Returns: Dictionary of RDC values per residue

Use Cases

  • Structure Validation: Compare predicted vs experimental NMR data
  • MD Analysis: Calculate NMR observables from molecular dynamics trajectories
  • Protein Design: Predict NMR properties of designed structures
  • Data Integration: Generate synthetic NMR data for machine learning

Compatibility

Works with protein structures from any source:

  • PDB files
  • AlphaFold predictions
  • Molecular dynamics simulations
  • De novo structure generation (e.g., synth-pdb)

Citation

If you use synth-nmr in your research, please cite:

@software{synth_nmr,
  author = {Elkins, George},
  title = {synth-nmr: NMR spectroscopy calculations for protein structures},
  year = {2026},
  doi = {10.5281/zenodo.18855129},
  url = {https://github.com/elkins/synth-nmr}
}

License

MIT License - see LICENSE file for details

Related Projects

  • synth-pdb - Synthetic protein structure generation
  • Biotite - Computational biology toolkit

References

This package relies on the following peer-reviewed research:

  • SPARTA+: For chemical shift predictions.

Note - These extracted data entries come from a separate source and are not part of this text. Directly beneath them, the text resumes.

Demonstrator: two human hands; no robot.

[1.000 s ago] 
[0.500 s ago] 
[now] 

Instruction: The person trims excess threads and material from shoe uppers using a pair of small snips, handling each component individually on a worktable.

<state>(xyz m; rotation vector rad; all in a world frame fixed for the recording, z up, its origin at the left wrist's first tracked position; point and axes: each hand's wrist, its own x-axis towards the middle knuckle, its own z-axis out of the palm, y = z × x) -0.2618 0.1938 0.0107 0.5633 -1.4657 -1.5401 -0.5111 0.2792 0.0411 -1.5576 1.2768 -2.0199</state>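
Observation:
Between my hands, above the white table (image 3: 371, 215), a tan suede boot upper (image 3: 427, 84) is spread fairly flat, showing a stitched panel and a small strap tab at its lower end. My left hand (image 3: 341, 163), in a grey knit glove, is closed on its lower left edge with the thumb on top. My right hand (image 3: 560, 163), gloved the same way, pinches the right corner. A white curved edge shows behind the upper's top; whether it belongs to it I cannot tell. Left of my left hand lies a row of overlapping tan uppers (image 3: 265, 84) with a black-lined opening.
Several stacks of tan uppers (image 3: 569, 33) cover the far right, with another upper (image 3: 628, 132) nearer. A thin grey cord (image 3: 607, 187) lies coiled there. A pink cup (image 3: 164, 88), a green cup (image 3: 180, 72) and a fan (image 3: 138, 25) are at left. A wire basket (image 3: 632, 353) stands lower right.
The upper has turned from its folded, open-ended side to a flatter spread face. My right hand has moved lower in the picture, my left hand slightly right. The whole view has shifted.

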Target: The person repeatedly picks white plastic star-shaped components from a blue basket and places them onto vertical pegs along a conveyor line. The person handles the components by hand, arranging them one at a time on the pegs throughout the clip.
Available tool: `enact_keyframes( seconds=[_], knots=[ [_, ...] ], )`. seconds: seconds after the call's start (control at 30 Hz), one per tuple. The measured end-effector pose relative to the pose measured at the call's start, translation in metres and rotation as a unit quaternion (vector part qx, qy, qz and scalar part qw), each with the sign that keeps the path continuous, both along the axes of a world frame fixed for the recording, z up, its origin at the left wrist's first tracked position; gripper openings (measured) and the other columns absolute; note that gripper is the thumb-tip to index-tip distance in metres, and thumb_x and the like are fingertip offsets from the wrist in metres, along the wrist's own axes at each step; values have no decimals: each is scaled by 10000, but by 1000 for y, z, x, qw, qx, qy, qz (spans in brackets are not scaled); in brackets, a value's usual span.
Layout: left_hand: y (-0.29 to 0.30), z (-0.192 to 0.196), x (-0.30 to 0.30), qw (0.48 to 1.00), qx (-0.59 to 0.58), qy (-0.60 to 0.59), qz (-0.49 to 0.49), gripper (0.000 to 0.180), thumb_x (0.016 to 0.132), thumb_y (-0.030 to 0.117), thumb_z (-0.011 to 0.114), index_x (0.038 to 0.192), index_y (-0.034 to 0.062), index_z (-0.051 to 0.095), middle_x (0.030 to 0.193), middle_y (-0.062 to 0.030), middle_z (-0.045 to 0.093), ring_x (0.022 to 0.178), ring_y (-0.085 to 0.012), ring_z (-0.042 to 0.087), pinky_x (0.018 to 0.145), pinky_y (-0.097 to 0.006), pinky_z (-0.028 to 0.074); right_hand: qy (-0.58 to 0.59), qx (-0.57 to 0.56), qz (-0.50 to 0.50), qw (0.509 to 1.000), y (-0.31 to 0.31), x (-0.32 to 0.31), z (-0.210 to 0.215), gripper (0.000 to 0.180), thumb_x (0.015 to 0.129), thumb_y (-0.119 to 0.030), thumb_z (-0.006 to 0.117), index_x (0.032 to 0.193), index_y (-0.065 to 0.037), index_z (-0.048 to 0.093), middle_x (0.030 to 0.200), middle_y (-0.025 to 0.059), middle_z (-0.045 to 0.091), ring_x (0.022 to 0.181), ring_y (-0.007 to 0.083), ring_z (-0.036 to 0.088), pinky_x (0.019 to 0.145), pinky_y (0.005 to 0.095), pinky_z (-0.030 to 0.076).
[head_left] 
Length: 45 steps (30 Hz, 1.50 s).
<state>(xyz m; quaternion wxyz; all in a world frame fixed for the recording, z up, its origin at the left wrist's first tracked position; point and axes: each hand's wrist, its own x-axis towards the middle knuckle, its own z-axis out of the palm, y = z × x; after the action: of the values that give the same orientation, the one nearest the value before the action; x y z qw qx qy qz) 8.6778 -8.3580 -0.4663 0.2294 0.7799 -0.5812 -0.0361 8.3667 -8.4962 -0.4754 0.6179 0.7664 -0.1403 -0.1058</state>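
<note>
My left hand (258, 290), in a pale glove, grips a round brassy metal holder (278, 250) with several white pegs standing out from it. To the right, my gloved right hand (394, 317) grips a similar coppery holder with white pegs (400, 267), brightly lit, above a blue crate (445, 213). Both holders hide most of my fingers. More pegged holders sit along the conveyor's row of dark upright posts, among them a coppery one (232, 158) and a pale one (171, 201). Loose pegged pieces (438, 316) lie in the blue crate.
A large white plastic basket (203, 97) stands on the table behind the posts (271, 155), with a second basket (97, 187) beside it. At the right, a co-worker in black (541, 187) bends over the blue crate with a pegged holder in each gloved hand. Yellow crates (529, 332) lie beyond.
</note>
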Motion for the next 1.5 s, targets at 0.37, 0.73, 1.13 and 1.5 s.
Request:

    Yang, Y., & Bax, A. (2011). Journal of Biomolecular NMR, 51(3), 259–274.

  • Karplus Equation: For J-coupling calculations.

    Karplus, M. (1959). The Journal of Chemical Physics, 30(1), 11–15.

  • NMR Relaxation: The underlying theory for relaxation rate predictions.

    Lipari, G., & Szabo, A. (1982). Journal of the American Chemical Society, 104(17), 4546–4559.

  • Residual Dipolar Couplings: Seminal work on applying RDCs to proteins.

    Bax, A., & Tjandra, N. (1997). Journal of the American Chemical Society, 119(49), 12041-12042.

  • Nuclear Overhauser Effect: Foundational experimental observation.

    Solomon, I. (1955). Physical Review, 99(2), 559.

  • 2D NOESY: Development of two-dimensional NOE spectroscopy for biomolecules.

    Kumar, A., Ernst, R. R., & Wüthrich, K. (1980). Biochemical and Biophysical Research Communications, 95(1), 1-6.

Contributing

Contributions are welcome! Please feel free to submit a Pull Request.

Support

For issues and questions, please use the GitHub issue tracker.